MEŞE AĞACININ ALTINDA 2. KİTAP - 85. Bölüm (UNDER THE OAK TREE)
Riftan onu idam yerinden olabildiğince uzağa götürdü. Yürüyüşün aniden durması, alanı geçen askerlerin kafasını karıştırmıştı.
En uçta Whedon'un bayrağının dalgalandığı bir vagonun önünde durdu ve onları iterek geçti. Sonra onu yakalayıp vagondaki boş bir yere oturttu. Yüzü solgun ve korkmuş bir halde ona şaşkınlıkla bakıyordu. Riftan, şeffaf gri gözlerine bakarak, kemerine bağlı bir şişeyi çıkardı ve ona sundu.
"Şarap iç biraz."
"B-ben susamadım."
"En azından bir yudum al. Yüzün çok solgun.”
Maximilian, kararlı tavrı karşısında şişeyi isteksizce kabul etti. Kapağı açıp burnunu çekti, sonra dikkatlice birkaç yudum içti. Sonra defalarca öksürmeye başladı.
“Aman Tanrım… Ne tür bir alkol bu, çok sert.” Kaşlarını çattı ve şişeyi ona geri verdi.
Riftan, kutunun kapağını kapatıp kemerine geri koyarken sertçe cevap verdi. “Soğuk algınlığına iyi geldiği ve yaraları yıkamaya yaradığı için yanımda taşıyorum.”
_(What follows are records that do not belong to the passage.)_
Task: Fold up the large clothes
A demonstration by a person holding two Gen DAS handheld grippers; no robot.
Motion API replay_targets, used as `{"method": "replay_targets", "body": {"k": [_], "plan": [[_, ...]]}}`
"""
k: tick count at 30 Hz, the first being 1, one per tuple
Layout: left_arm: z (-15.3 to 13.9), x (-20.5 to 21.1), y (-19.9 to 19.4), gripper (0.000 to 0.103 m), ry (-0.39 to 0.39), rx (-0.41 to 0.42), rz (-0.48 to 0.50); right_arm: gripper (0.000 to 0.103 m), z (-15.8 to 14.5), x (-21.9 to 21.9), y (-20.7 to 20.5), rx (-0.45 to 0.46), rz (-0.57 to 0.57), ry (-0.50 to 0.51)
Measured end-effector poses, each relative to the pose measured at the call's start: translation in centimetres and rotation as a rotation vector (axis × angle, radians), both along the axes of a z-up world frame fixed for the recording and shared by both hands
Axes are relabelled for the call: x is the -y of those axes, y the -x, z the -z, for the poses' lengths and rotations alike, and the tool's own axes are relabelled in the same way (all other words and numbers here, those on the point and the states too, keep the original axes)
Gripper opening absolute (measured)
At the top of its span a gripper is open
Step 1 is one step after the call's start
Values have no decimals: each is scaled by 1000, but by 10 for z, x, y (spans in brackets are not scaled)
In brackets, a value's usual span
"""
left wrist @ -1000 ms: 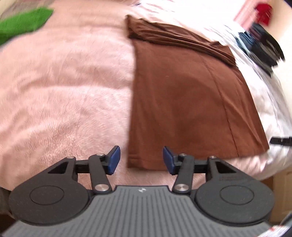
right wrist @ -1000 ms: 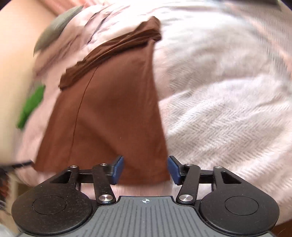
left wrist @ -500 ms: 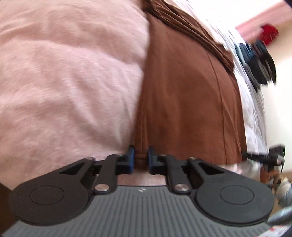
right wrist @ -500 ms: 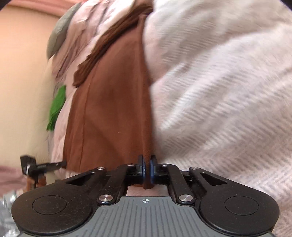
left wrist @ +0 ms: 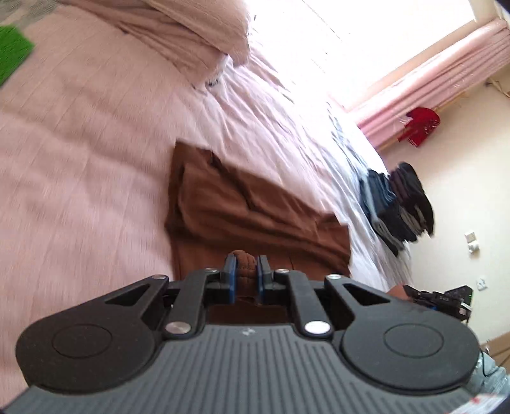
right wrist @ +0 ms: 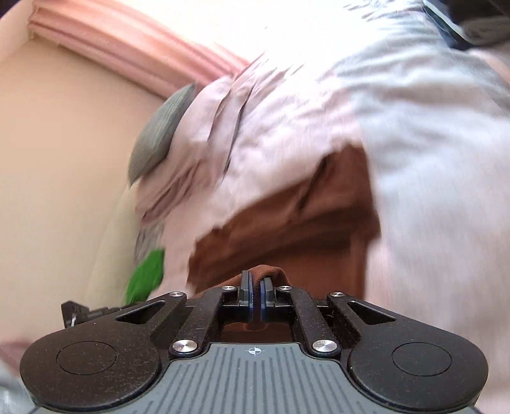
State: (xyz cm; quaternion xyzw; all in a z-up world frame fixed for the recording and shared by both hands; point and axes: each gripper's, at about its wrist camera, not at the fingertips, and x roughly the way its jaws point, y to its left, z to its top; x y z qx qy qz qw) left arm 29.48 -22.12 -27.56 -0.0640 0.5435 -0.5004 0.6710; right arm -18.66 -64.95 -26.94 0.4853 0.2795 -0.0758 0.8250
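Note:
A brown garment [left wrist: 242, 210] lies on the pink bedspread [left wrist: 83, 153], its far end bunched in folds. My left gripper [left wrist: 246, 270] is shut on the garment's near hem, a wad of brown cloth showing between the blue pads. In the right wrist view the same brown garment [right wrist: 306, 219] stretches away from my right gripper [right wrist: 255, 288], which is shut on the other near corner, with cloth draped over its fingertips. Both near corners are lifted off the bed. The other gripper shows at the edge of each view.
A stack of dark folded clothes [left wrist: 398, 207] sits at the bed's right edge. A green cloth [left wrist: 12, 54] lies far left, also in the right view [right wrist: 145, 274]. A pillow [left wrist: 191, 28] and grey cushion [right wrist: 159, 133] lie at the head. Pink curtains [left wrist: 440, 67] hang behind.
Both grippers went from open at the hem to shut on it, then rose and moved forward with the hem. The views now tilt up toward the headboard and window.

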Motion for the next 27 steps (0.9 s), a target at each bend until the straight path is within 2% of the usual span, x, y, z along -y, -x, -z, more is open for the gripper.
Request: {"method": "replay_targets", "body": {"k": [1, 3, 4, 5, 6, 7, 8, 10, 14, 17, 19, 24, 25, 26, 27], "plan": [[7, 21, -16, 9, -13, -3, -15, 1, 4, 14, -16, -25, 35, 8], [31, 59, -47, 11, -62, -33, -67, 1, 19, 40, -49, -133, 132, -6], [41, 71, -60, 11, -85, -41, -81, 6, 31, 50, -67, -191, 182, -10], [50, 81, -71, 14, -117, -31, -101, 20, 38, 58, -74, -245, 225, -1], [57, 87, -79, 17, -152, -23, -121, 28, 42, 62, -71, -289, 262, 36], [63, 91, -88, 19, -173, -29, -128, 33, 41, 64, -66, -292, 285, 71], [66, 92, -93, 19, -179, -28, -128, 33, 41, 65, -58, -277, 289, 102], [63, 89, -94, 21, -178, 21, -98, 33, 39, 57, -59, -247, 263, 148], [54, 98, -71, 26, -172, 194, 73, 33, 45, 36, -76, -278, 115, 333], [58, 111, -53, 38, -177, 288, 165, 33, 56, 32, -92, -279, 42, 387], [61, 118, -45, 39, -188, 329, 199, 33, 66, 36, -104, -292, 14, 409], [67, 130, -41, 39, -207, 370, 198, 32, 73, 35, -115, -258, -36, 443], [67, 132, -41, 37, -206, 373, 196, 24, 71, 32, -116, -256, -44, 465], [66, 133, -41, 35, -198, 376, 195, 3, 70, 32, -117, -256, -54, 479], [66, 136, -40, 33, -191, 381, 196, 0, 69, 32, -119, -264, -56, 486]]}}
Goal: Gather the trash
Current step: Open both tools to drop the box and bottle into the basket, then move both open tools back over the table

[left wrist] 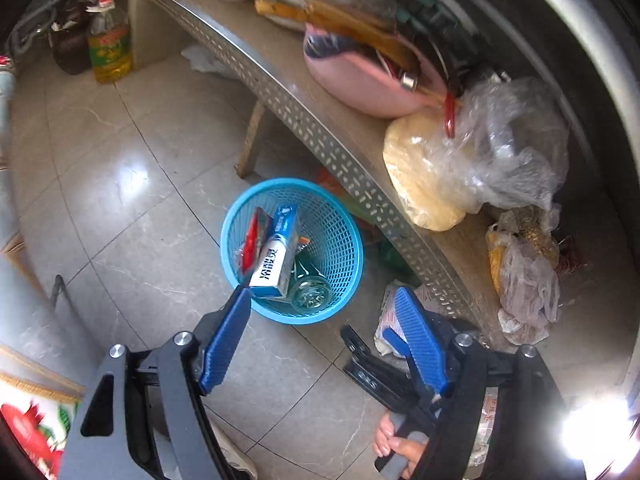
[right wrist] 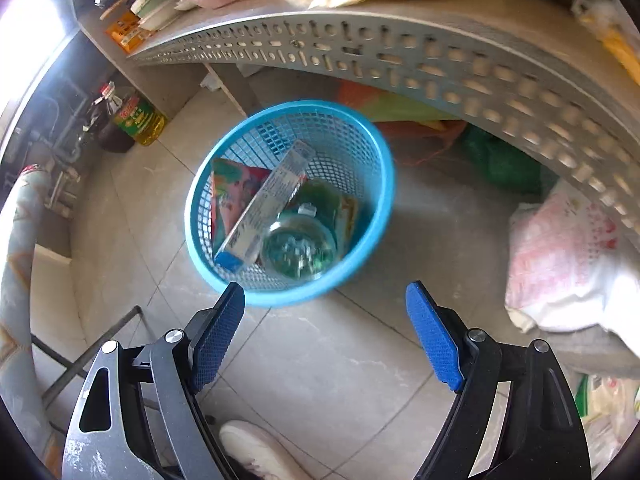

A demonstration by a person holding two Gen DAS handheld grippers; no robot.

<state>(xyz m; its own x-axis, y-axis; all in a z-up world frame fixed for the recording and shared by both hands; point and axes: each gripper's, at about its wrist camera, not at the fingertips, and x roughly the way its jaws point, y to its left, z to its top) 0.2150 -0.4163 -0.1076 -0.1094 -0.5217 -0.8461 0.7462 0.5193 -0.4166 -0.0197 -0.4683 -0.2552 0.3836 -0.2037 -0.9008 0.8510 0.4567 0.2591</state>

Sakinliğini zar zor geri kazanmış gibi görünüyordu. Hafifçe kızarmış bir yüzle arabadan dışarı bakan Maximillian sordu.
"Da-daha önceki o cesetler neydi? Ne sebeple... bu kadar acımasızca öldürüldüler?”
"Onlar Balto'nun kaçaklarıydı. Sıkıyönetim altında idam edildiler." diye sertçe yanıtladı, sonra eğilip vagonun yanından bir battaniye çekti. Onu omuzlarına sardı ve “Cesetlerin icabına bakılana kadar burada kal. Yaklaşık birkaç dakika sürer.”
"İyiyim. Sadece... çok ani olduğu için şaşırdım.”
Birden yüzünde inatçı bir ifade belirince Riftan kaşlarını çattı. Düşünceli bir ifadeyle yere bakan Maximilian biraz sertçe konuştu.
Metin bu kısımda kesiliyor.